The ATO (Australian Tax Office) is tightening up in attempts to close loopholes in investments in cryptocurrencies like bitcoin. Cryptocurrency will be one area going under close attention, alongside work expenses and incorrect claims. Mark Chapman, H&R Block's director of tax communications told reporters that…
The ATO (Australian Tax Office) is tightening up in attempts to close loopholes in investments in cryptocurrencies like bitcoin.
Cryptocurrency will be one area going under close attention, alongside work expenses and incorrect claims.
Mark Chapman, H&R Block’s director of tax communications told reporters that these were areas that had seen “systemic abuse”, costing the budget over $2.5b a year.
The authorities state that they will use 100-point identification checks to implement data-matching techniques in order to investigate cryptocurrency investors. The subject is a “murky area”, with many unaware of current regulations.
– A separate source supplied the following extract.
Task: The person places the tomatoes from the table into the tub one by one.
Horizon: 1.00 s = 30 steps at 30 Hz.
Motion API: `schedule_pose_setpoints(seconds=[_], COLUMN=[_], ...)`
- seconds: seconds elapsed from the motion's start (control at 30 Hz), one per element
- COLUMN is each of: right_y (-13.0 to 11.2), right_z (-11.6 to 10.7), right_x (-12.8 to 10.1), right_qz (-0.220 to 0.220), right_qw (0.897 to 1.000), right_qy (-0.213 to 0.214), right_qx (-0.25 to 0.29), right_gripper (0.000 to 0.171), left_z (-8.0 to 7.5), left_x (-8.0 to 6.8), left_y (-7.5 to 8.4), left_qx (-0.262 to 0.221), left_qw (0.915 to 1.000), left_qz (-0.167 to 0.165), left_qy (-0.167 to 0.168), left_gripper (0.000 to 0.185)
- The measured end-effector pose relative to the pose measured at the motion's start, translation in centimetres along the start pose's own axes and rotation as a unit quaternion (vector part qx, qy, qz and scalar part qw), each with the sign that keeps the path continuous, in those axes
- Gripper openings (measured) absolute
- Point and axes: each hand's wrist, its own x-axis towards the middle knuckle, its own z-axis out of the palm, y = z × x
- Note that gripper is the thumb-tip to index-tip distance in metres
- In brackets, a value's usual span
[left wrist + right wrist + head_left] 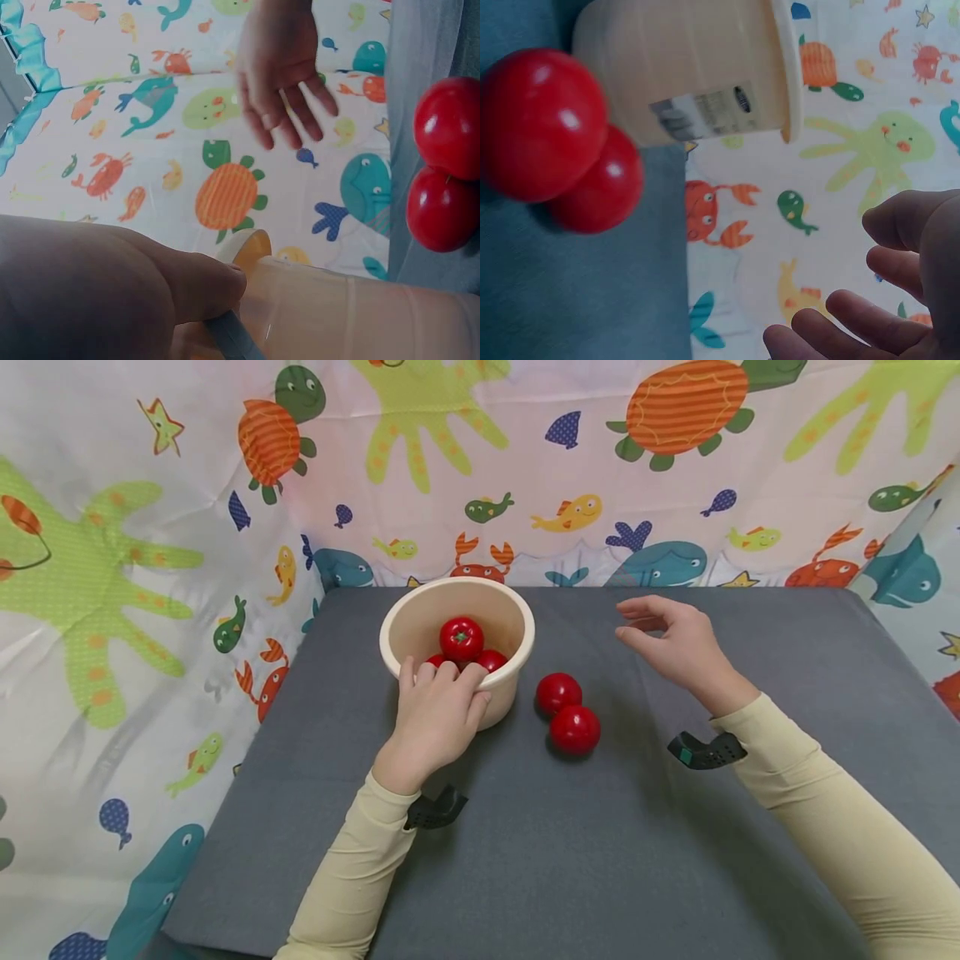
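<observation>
My left hand (438,718) grips the near rim of a cream plastic bucket (498,702), fingers curled over the edge into it and thumb along the outside. Inside lie several red tomatoes (461,638), the top one showing a green star-shaped stem mark; my fingers partly hide the lower ones. To the bucket's right, two more glossy tomatoes (575,730) rest against each other on the table. My right hand (675,639) hovers beyond them to the right, holding nothing, its fingers relaxed and apart in the right wrist view. A label (705,112) shows on the bucket's side.
A dark grey cloth covers the table (570,852). Behind and to both sides hangs a white curtain (525,518) printed with sea animals. Each wrist wears a black band (705,750) below a beige sleeve (840,810).
</observation>
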Motion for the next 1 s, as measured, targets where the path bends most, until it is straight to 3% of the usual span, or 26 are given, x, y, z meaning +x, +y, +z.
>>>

Chapman said:
“A lot of people simply aren’t aware of their tax obligations — cryptocurrency is a wild west area with regards to tax — but it’s essential to be aware that there are potential tax obligations surrounding capital gains and income tax, depending on if you are investing or trading”
The ATO provided guidance regarding the issue earlier this year. The document outlines that whilst cryptocurrency (specifically Bitcoin) is not seen as money or foreign currency, it is viewed as an asset subject to capital gains tax.
There has been a range of cryptocurrency developments in Australia recently. Earlier this month the bank CBA was among those who banned the purchase of cryptocurrencies with credit cards. However, the news has not all been negative – in January Brisbane airport became the world’s first to accept cryptocurrencies for retail and services.
Australia might not be alone in moving to tighten control of cryptocurrency taxes. A recent report found that 0.04% of US cryptocurrency users are paying taxes. Of the 250,000 Americans studied over 57% admitted knowing taxes were applicable to their crypto transactions.
With statistics like these beginning to appear, we may see authorities around the world look to tighten tax control.